> _Action item_
Please list all lines of the material below in which the string "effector" occurs.
##### Material provided
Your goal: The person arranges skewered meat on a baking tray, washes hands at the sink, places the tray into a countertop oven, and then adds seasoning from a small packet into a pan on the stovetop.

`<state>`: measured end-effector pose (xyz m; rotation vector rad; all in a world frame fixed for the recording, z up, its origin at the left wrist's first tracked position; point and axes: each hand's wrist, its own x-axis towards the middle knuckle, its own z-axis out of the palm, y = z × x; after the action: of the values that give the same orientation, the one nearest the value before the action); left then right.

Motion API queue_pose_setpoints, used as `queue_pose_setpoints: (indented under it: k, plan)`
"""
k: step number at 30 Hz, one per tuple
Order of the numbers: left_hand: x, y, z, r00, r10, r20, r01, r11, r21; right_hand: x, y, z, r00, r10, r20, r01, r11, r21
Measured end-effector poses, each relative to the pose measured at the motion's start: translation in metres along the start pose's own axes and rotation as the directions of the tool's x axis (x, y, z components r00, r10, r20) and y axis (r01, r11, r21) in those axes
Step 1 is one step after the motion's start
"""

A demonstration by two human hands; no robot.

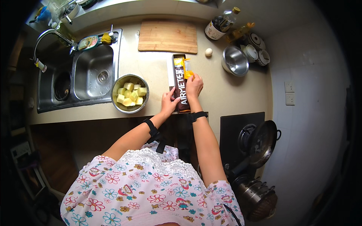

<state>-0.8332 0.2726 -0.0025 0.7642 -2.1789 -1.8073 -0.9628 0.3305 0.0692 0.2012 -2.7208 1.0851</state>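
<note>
A long narrow dark brown box (183, 94) with large white lettering lies on the counter, and a dark-and-yellow packet (178, 61) shows at its far end. My left hand (168, 102) grips the box's near left side, its thumb and forefinger over the edge. Between the fingers of my right hand (194, 86) is a small yellow-and-clear wrapper (187, 69), held over the box's right edge. The fingers hide part of the wrapper. Left of the box, a steel bowl (114, 99) holds several pale yellow peeled chunks (127, 94).
Behind the box lies a wooden cutting board (167, 36). An egg (208, 52), an empty-looking steel bowl (235, 60) and a large dark bottle (220, 25) stand to the right. The double steel sink (94, 72) is at left. A wok (264, 144) sits by the hob (230, 132).
</note>
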Motion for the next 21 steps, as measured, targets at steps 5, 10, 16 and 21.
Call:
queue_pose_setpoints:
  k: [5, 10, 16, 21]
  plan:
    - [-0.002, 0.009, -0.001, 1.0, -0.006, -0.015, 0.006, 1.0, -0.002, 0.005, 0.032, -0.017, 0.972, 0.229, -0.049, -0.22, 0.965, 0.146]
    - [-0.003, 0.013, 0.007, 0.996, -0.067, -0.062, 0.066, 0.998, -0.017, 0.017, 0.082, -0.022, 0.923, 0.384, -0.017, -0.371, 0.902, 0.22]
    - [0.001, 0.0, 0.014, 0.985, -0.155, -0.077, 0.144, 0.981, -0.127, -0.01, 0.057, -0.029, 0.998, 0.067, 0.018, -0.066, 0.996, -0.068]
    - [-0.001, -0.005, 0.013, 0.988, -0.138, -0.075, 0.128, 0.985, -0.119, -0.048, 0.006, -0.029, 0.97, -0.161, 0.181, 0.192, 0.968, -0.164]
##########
> _Output of the task_
`<state>`: measured end-effector pose (xyz m; rotation vector rad; all in a world frame fixed for the recording, z up, its origin at the left wrist's first tracked position; point and axes: each hand's wrist, its own x-axis towards the middle knuckle, its own z-axis out of the palm, y = z × x; after the action: of the values that give the same orientation, the one nearest the value before the action); left then right.
Measured end-effector poses, each relative to the pose measured at the motion's start: translation in metres along the start pose's own axes and rotation as the directions of the tool's x axis (x, y, z components r00, r10, r20) and y axis (r01, r11, r21) in those axes

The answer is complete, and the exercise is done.